KFOR Chronicle
MNB East Change of Command
By Jason L. Austin

CAMP BONDSTEEL, Kosovo -- After nearly a month of training in Hohenfels, Germany, the 38th Infantry Division, from 19 different U.S. states, took command of the Multi-national Brigade (East) Kosovo Forces from the 34th Infantry Division Aug. 31.

Each U.S. Army unit rotating into the KFOR area of responsibility spends time in Hohenfels training with the 7th Army Training Command, and it's that training which outgoing commander, Brig. Gen. Rick Erlandson, credited for allowing his troops to quell violent rioting in March.

"To take an entire brigade of our size and transition them from steady-state operations to combating violence is a challenging task which requires the utmost in quality training," Erlandson said.

"We really do have great reserve soldiers coming from the United States which we take great pride in," said Gen. B.B. Bell, commanding general, U.S. Army Europe. "We train them before they get here at Hohenfels and Grafenwoehr. We watch over them with great consideration while they are here and we celebrate their successes that they have on these missions."


And success is what these Task Force Falcon Soldiers of the 34th were able to achieve during their six-month tour. Their accomplishments included more than 20,000 patrols, 4,000 vehicle checks, 5,000 accident-free flight hours and 19 medical evacuations. They also treated more than 3,000 Kosovars through the Medical Civilian Assistance Program, "You (34th Infantry Division soldiers) performed the mission to provide a safe and secure environment and assist in the transition to civil authorities," Erlandson said. "You have succeeded in each and every task and challenge that you were faced with and have done so with unprecedented dedication, professionalism and motivation."

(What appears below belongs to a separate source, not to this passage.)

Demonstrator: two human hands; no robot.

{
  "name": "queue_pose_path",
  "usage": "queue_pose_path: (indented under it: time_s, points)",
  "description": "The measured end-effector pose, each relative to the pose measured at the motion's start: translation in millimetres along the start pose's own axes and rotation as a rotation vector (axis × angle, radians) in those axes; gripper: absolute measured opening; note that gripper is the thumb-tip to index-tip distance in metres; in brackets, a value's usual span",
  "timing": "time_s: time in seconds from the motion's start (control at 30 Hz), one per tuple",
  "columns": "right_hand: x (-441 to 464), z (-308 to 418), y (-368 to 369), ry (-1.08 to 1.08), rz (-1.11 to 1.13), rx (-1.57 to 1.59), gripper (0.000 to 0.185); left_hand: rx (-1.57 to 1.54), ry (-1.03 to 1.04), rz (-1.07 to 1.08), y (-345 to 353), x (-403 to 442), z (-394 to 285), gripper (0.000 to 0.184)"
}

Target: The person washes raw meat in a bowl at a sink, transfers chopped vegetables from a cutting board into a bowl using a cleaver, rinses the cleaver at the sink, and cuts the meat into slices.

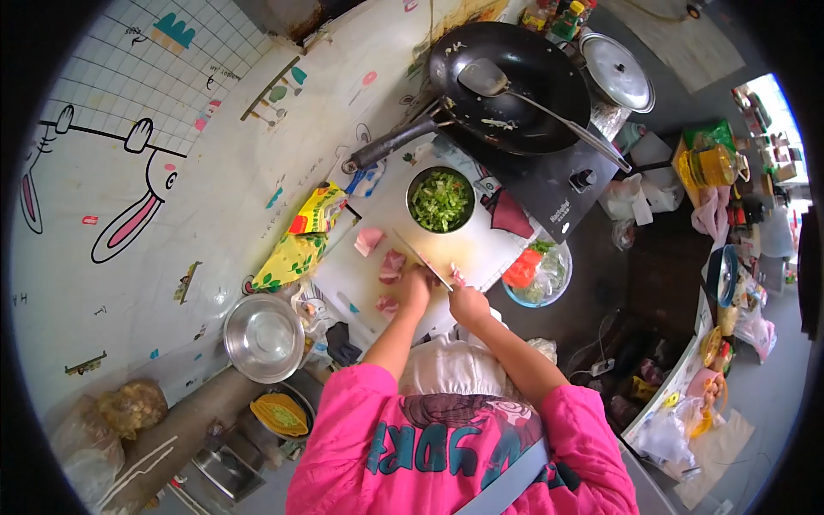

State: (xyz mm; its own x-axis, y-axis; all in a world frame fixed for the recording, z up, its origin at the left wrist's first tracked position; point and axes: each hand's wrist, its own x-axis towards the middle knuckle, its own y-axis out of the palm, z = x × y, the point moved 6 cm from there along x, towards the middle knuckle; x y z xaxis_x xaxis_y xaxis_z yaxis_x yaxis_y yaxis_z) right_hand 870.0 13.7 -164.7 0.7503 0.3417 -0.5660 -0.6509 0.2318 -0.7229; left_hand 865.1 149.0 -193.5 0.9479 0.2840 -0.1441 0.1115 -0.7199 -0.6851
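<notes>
My right hand [469, 306] is closed round the handle of a kitchen knife [423, 259], whose blade slants up and left across the cutting board [493, 251]. Close against the blade's left side, my left hand [418, 287] has its fingers curled down on raw meat, mostly hidden beneath them. A chunk of raw meat [392, 266] lies just left of that hand. Small cut meat pieces [457, 275] sit right of the blade. Two more chunks lie on the board, a pale one [369, 241] farther back and a smaller one [387, 305] nearer me.
Chopped greens fill a bowl [441, 200] behind the knife. A wok [549, 112] with a spatula [485, 79] rests on the cooktop [562, 184]. A yellow packet [296, 245] and a metal basin [263, 338] are at left. A bowl of bagged vegetables [538, 273] stands at right.
</notes>
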Motion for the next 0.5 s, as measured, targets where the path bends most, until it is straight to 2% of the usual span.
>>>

This transfer of authority ceremony is "the 11th such transfer since 1999, and confirms the fact that NATO and America (is) continuing to support the United Nation's plan for Kosovo," said Brig. Gen. Tod Carmony, incoming commander.

Although the reserve troops fall under NATO control while in the KFOR area, they still rely on U.S. Army Europe for administrative control.
"We're responsible for all the administrative support for these soldiers," Bell said. "If they need finance help it's my problem. If there is any kind of normal routine help it's our responsibility in USAREUR."

The support and training the 38th receives will help them focus on their primary mission to ensure a safe and secure environment and transfer of control to civil authority.

"Our soldiers are dedicated and well trained; they will do their part," Carmony said. "But in the end it will be the good people of Kosovo, through their hard work and dedication, to construct a path toward a future of hope and prosperity."